External factors are the existence of mixed marriages between the Awyu tribe and other tribes as an example of mixed marriages between the Awyu indigenous tribe and the Javanese tribe, so that the use of Awyu tribal language in everyday life began to fade little by little because of the mixing of languages from both parents and internal factors, namely the attitude of indifference and consider their own culture to be commonplace, so it is easy to forget the values of their own tribal culture.

2. Awyu Tribal Customary Dance

Traditional dances are dances that develop and are preserved from generation to generation in a certain area, especially the Awyu area and usually Awyu dances have various characteristics that highlight the philosophy or cultural values of the Awyu tribe.

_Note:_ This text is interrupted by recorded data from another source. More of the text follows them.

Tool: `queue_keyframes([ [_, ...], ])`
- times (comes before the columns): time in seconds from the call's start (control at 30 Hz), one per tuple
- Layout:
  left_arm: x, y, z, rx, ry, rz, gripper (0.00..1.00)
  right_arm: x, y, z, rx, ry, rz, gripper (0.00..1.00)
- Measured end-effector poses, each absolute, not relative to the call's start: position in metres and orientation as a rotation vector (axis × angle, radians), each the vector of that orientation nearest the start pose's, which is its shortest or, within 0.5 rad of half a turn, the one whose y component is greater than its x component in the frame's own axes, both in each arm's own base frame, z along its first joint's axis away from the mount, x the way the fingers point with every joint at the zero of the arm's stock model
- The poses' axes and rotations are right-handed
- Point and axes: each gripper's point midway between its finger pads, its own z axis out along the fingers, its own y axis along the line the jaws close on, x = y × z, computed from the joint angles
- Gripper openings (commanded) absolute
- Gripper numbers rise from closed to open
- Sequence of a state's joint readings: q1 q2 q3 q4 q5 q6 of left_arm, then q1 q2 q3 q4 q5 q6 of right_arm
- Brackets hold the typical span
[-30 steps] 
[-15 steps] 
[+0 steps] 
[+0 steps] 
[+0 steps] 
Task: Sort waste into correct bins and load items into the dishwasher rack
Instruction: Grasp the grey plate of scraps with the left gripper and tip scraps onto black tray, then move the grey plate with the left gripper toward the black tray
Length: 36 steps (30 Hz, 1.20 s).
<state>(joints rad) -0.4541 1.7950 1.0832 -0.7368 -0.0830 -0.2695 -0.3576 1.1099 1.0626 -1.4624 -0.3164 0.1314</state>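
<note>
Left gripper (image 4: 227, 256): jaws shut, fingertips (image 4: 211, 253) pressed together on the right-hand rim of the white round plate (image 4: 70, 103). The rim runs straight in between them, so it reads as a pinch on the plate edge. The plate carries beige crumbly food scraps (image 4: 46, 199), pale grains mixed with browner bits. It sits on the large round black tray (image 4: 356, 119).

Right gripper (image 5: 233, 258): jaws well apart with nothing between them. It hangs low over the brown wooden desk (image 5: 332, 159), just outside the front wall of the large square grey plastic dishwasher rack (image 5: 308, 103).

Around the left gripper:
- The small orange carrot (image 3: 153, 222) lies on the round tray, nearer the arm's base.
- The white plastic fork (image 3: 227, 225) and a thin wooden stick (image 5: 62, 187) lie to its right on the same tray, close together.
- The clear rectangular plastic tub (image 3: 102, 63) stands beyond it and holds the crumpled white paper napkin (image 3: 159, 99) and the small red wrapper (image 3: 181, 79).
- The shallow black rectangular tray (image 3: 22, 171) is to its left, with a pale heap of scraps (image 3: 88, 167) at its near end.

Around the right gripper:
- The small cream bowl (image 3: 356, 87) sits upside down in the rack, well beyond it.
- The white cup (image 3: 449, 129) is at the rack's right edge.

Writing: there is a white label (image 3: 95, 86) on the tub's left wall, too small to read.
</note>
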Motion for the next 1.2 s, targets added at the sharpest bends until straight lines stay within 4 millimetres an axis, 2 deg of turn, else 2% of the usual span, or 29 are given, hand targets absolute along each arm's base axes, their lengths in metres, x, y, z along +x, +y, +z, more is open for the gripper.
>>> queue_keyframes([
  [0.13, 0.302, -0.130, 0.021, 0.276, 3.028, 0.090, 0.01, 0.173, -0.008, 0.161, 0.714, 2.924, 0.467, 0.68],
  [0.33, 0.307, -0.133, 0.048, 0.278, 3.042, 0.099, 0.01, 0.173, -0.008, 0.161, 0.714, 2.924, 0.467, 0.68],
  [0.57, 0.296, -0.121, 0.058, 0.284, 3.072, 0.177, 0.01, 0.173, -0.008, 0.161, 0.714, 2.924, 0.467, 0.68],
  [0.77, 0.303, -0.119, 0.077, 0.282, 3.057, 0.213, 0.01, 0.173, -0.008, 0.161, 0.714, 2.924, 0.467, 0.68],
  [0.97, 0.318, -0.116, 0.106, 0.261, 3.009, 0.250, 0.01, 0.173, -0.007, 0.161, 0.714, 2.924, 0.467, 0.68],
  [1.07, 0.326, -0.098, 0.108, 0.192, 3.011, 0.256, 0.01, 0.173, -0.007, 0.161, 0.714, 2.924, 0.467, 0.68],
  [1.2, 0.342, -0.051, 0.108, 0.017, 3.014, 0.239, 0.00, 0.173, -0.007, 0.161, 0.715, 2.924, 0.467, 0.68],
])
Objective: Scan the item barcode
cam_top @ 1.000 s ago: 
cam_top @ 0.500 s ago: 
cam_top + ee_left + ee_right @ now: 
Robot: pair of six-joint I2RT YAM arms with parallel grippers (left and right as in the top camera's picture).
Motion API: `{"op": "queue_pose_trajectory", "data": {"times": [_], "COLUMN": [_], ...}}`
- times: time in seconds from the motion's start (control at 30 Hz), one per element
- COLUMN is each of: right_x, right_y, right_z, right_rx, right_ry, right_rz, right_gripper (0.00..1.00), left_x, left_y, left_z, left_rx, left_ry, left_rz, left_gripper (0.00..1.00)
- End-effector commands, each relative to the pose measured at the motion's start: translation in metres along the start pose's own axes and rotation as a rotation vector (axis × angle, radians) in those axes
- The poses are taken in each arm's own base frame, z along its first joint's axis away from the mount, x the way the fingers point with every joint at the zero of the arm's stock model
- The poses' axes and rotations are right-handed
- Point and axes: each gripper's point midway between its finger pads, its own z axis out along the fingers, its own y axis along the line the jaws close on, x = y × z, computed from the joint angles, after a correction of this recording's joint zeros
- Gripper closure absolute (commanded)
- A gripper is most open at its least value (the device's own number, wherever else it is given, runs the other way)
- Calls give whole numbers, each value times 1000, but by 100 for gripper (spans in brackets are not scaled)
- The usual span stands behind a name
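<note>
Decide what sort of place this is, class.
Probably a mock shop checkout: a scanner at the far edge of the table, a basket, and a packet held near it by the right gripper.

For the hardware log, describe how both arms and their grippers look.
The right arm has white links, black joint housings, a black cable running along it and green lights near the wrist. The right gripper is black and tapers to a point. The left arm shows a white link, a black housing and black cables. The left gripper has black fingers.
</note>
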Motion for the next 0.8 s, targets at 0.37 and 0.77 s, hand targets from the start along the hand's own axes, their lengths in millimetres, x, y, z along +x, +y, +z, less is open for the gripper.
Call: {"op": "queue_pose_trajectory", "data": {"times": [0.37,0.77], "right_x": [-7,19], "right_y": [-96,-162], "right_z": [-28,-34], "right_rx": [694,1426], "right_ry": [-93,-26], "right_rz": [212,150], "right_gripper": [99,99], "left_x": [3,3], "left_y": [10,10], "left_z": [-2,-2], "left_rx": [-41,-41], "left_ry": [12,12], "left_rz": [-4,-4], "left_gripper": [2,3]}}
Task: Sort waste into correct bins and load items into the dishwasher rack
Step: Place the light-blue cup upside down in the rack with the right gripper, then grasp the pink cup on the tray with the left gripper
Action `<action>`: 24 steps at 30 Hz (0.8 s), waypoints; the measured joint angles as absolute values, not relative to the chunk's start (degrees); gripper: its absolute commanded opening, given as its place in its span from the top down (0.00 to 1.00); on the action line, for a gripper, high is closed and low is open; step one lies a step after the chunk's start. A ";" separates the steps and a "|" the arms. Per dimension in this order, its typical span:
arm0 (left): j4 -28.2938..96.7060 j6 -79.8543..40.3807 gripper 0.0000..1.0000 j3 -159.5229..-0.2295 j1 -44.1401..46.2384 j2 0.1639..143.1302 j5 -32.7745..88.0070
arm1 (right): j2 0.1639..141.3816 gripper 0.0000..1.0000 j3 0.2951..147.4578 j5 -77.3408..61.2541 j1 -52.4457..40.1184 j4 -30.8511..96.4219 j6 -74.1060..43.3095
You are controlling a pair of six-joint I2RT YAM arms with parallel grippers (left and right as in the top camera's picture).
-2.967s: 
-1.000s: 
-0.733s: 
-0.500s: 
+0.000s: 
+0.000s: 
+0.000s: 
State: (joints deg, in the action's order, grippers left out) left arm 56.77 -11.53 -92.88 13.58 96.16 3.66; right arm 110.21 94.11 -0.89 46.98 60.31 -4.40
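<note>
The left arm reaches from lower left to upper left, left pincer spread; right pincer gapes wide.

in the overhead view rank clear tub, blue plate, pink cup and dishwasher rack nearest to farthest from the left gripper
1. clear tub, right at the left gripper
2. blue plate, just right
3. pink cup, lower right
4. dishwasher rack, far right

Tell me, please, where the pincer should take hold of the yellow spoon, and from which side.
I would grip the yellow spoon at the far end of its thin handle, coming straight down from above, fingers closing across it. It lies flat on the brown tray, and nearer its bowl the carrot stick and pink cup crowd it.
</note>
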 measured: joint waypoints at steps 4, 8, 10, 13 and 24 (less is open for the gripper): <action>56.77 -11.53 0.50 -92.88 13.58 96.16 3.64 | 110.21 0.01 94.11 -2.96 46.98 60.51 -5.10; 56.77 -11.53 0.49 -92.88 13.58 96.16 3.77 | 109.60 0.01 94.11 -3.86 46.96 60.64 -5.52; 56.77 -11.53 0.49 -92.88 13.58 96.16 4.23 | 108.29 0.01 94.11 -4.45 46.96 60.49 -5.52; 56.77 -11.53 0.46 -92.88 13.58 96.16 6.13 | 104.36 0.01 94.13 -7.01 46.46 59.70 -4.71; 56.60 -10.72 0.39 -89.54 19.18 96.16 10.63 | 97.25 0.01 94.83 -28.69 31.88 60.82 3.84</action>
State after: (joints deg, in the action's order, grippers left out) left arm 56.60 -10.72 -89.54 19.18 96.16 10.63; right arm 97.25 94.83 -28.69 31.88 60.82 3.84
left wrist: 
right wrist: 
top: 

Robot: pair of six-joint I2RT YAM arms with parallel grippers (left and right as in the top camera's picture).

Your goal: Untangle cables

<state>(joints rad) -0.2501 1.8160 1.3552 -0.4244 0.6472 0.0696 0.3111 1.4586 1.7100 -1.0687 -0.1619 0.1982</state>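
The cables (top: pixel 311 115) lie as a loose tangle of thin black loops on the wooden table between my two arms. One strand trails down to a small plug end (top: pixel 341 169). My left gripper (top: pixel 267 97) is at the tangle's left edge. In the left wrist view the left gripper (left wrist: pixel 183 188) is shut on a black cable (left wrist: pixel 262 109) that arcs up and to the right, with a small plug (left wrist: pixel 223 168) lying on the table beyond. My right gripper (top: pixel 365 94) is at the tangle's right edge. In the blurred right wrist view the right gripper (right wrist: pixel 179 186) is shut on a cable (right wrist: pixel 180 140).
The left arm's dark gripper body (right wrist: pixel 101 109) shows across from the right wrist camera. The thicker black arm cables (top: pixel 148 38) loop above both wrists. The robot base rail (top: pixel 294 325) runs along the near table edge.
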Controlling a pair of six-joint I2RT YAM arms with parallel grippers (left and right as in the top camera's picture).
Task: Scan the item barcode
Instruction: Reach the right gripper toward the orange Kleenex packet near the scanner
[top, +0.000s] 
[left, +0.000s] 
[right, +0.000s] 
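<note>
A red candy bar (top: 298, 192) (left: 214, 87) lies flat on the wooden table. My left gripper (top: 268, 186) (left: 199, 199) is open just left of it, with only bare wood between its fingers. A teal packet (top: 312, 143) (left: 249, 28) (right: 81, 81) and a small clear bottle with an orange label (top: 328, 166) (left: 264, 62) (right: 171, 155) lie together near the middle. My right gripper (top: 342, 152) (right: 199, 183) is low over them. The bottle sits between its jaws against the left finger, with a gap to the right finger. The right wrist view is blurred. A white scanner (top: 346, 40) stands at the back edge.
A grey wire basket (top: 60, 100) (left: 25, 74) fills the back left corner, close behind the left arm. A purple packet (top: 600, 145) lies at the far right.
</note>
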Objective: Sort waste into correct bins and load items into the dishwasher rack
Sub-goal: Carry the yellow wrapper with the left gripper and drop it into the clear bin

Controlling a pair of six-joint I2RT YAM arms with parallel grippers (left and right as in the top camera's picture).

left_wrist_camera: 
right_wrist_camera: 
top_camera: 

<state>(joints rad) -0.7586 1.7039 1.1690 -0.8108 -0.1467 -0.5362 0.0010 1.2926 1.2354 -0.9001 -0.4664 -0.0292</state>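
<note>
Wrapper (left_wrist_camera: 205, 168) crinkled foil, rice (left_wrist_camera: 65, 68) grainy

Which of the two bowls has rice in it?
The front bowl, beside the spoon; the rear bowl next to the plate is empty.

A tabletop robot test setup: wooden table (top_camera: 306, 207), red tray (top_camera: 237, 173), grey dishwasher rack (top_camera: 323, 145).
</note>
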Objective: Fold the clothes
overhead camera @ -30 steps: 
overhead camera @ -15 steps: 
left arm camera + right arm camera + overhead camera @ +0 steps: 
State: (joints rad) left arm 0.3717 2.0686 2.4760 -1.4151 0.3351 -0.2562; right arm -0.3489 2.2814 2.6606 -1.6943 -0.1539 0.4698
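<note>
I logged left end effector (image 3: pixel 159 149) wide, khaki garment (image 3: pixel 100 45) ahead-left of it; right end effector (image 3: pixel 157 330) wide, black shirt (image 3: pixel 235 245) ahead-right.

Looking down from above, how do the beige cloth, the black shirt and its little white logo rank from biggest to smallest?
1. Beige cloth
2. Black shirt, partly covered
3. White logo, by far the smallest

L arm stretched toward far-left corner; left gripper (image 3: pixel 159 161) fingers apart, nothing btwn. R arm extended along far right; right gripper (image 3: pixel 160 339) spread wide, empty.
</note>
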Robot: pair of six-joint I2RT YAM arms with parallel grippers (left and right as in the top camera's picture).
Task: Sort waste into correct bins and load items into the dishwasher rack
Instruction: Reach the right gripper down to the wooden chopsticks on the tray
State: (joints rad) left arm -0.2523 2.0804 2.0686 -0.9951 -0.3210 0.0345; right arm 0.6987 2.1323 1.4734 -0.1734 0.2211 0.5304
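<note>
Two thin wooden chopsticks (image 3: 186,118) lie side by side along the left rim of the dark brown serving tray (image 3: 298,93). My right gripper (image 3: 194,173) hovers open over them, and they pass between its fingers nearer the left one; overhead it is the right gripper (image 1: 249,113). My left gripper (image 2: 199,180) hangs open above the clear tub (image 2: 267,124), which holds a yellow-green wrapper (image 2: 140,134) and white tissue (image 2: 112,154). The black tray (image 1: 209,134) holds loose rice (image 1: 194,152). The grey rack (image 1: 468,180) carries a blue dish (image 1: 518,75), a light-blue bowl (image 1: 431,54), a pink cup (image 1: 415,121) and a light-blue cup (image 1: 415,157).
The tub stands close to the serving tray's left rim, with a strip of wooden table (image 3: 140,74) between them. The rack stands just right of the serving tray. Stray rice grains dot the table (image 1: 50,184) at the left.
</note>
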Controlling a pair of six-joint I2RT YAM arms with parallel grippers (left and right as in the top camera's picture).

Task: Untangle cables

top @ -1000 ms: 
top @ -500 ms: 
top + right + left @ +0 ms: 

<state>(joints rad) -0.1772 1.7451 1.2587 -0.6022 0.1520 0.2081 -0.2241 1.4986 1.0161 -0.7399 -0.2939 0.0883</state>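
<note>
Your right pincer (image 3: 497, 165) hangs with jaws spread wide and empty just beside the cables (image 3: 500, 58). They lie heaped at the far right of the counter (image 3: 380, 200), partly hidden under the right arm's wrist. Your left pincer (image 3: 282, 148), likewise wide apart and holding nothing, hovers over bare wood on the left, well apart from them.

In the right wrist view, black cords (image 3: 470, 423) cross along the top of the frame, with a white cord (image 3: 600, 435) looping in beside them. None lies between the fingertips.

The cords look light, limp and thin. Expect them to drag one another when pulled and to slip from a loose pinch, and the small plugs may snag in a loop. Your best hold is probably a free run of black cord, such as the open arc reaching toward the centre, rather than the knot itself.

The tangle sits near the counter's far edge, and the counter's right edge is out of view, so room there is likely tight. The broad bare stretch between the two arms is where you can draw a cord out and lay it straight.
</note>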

One of the dances in the Awyu tribe is the inter-tribal warfare dance which has cultural values in determining the strongest members of the Awyu tribe. The traditional dance of warfare between the Awyu tribe has accompanying songs that tell about the sadness of the heart of someone who survives the war when he returns from foraging in the forest and sees his brothers and the inhabitants of the hamlet where he lives have died as a result of war and until now the war dance is still passed down from generation to generation by the Awyu tribe to be told to their children and grandchildren later through a series of rituals that are taught and performed during cultural festivals or other major events.

3. Foraging Culture

Du in Awyu language means sago which is a symbol of life for the people of Papua, including the Awyu tribe and the tools used for the sago foraging process are still traditional tools such as axes, machetes, sago pounders, sago fronds, and coconut fronds.

Sago trees are cut down using an axe and after falling, the sago trunk is immediately cleaned from the fronds, then the sago trunk is slashed and skinned so that it is easy to cup. How to cup the sago trunk is pounded with a wooden tool whose ends are connected with iron to make it sharper to pound and the pounded sago trunk will turn into small flakes and the next process, screening or the process of removing sago juice and before the screening process needs to be prepared first sago fronds and coconut fronds and a shelter for sago juice or flour. This process is carried out close to the water source to make it easier to remove the sago juice and sago flakes are put into the sago fronds, then watered with enough water, then kneaded for a while, and filtered using coconut fronds as a tapisan.

Water mixed with sago juice will come out and flow into the container that has been provided. The screening process is carried out until all the sago flakes run out and when finished the water in the reservoir will settle and produce fine sago flour at the bottom, the water above the sago flour sediment is immediately removed and the sago flour is ready to be formed into balls. One good sago tree can usually produce four sago balls weighing approximately 5 kilograms per sago ball.

Every line of life of the Awyu people is very dependent on nature, thus making them preserve nature as part of an effort to maintain cultural heritage for future generations.